Я шел вперед по городу, пробираясь сквозь темень летней ночи, сбивая ноги в кровь, стирая рукавом с раздувшегося лица капли пота. Приближаясь к заветному дому, к обители моей голубки Аси, я спрашивал себя, за что полюбил ее? Откуда пришло этого наваждение, бесповоротно изменившее мою жизнь? Любил ли я человека, которого знал так плохо, что, можно сказать, не знал вовсе, или терзало меня петрониевское преклонение перед скульптурно-картинной красотой Эвники? Неужели вся моя любовь родилась из потребности художника, который всегда стремится прильнуть к груди простого, стихийного, спасаясь от настойчивой многосложности явлений? Кого же я любил? Премилую девушку с золотыми волосами и пасмурно-туманными глазами или идею красоты - ибо только красота, мой Федр, достойна любви, - которую эта девушка для меня олицетворяла?..

 

Ася поначалу не хочет впускать Сергея, но увидев его полные любви, отчаяния и боли глаза, берёт тихо за локоть и показывает в сторону приоткрытой двери спальни: «Пойдём со мной…». 

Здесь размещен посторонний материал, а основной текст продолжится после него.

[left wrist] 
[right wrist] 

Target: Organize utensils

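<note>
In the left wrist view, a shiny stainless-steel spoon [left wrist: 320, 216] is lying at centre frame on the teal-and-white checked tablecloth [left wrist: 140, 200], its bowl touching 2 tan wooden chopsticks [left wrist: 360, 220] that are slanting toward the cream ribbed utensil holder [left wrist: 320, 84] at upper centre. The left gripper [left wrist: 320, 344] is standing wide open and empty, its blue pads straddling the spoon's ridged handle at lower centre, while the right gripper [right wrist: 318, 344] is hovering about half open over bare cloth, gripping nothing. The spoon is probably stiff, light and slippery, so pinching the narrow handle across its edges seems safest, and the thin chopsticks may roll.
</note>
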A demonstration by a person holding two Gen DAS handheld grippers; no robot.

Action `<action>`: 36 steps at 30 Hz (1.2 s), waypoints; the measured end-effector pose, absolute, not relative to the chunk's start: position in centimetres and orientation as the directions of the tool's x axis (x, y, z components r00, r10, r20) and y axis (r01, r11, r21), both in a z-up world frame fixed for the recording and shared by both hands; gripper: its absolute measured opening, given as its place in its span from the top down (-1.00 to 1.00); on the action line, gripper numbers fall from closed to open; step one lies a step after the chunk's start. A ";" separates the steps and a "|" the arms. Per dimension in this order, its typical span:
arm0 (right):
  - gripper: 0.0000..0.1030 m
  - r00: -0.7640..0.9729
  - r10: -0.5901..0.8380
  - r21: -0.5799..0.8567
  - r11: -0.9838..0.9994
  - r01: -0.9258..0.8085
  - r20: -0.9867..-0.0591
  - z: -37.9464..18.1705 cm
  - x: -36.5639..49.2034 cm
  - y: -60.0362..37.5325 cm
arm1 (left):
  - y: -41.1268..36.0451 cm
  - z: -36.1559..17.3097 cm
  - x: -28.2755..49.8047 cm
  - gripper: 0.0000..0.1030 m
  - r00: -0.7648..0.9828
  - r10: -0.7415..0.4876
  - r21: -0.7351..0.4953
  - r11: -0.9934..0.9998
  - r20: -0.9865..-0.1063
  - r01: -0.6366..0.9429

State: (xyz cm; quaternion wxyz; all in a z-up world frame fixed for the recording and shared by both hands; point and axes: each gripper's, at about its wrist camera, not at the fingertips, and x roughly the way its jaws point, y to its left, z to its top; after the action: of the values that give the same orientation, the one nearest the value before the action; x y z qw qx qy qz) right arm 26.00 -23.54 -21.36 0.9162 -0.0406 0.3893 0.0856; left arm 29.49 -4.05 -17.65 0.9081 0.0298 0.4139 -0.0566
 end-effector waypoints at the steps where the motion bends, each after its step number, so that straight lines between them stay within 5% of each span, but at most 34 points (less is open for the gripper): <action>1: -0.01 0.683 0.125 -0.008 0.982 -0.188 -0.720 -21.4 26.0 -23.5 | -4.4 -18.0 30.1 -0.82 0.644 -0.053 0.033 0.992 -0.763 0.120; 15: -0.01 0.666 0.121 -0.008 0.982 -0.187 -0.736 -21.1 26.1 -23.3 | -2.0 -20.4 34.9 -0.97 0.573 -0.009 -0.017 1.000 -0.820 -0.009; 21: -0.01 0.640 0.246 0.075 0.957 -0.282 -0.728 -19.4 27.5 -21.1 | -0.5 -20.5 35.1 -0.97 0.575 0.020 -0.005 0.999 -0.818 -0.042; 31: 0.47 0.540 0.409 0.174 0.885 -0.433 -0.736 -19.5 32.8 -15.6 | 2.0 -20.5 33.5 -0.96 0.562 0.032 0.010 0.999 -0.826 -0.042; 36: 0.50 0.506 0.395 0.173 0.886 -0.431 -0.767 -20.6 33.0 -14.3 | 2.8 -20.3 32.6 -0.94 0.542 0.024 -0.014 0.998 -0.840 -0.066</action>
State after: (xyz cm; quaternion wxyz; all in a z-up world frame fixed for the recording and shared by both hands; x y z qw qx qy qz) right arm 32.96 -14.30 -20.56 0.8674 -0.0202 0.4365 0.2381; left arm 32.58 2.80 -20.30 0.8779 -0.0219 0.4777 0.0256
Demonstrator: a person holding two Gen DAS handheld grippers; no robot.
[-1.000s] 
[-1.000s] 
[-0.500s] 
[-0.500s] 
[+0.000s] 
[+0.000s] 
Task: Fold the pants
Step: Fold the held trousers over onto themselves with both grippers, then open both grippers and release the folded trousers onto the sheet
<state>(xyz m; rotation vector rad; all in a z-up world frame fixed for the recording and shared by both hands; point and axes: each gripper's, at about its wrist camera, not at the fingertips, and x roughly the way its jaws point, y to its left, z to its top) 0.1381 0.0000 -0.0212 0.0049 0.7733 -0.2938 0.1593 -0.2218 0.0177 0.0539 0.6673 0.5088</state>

Я нажал на кнопку звонка. Путь к отступлению был отрезан, а мои рассуждения не стоили ничего. Дверь открылась. Ася вышла на порог в розовой модаловой пижаме с коротенькими шортами. На ее заспанном, но по-прежнему ангельском лице застыла гримаса удивленного возмущения.

- Сереж, ты знаешь, сколько времени? – спросила она с опаской. – У тебя крыша поехала, что ли?

Оказывается, она знала мое имя. Знала! Я хотел сказать, как люблю ее, но мой язык заплетался. Я стоял перед ней, взъерошенный, измокший, дрожащий, и выдавливал из себя нечленораздельные звуки.

- Ты напился? Имей тогда совесть не шляться по квартирам других людей.

Она рассердилась и повернулась, чтобы уйти.

- Остановись, умоляю тебя…

- Заговорил, надо же! – ответила она и остановилась. – Зачем ты пришел сюда, шизик?

- Проститься!

- Ну прощай! – усмехнулась Ася и шагнула внутрь квартиры.

- Не уходи! Останься! Подожди минуту! Я сейчас уйду и более сюда не возвращусь… Всего минуту! Что тебе стоит? К тебе умирающий взывает!

- Что ты городишь? Зачем ты пришел ко мне посреди ночи? Уходи!

- Нет! – сказал я твердо и двинулся к Асе.

- Я вызову милицию. Я закричу! – на дивном Асином лице отразился испуг.

- Кричи! Зови всех! Какая разница, как мне принять смерть, - одному или при десятке свидетелей!

Ася попыталась захлопнуть дверь, но я подставил руку, переступил через порог и попал в квартиру. Ася прижалась к шкафу. Я протянул трясущуюся руку, но не решался прикоснуться к ней. Я понимал, что пугаю ее, но я обязан был объясниться. То, что я говорил, стремилось облечься в логику, и все же выходило опасно и чудно, словно в путаном сне.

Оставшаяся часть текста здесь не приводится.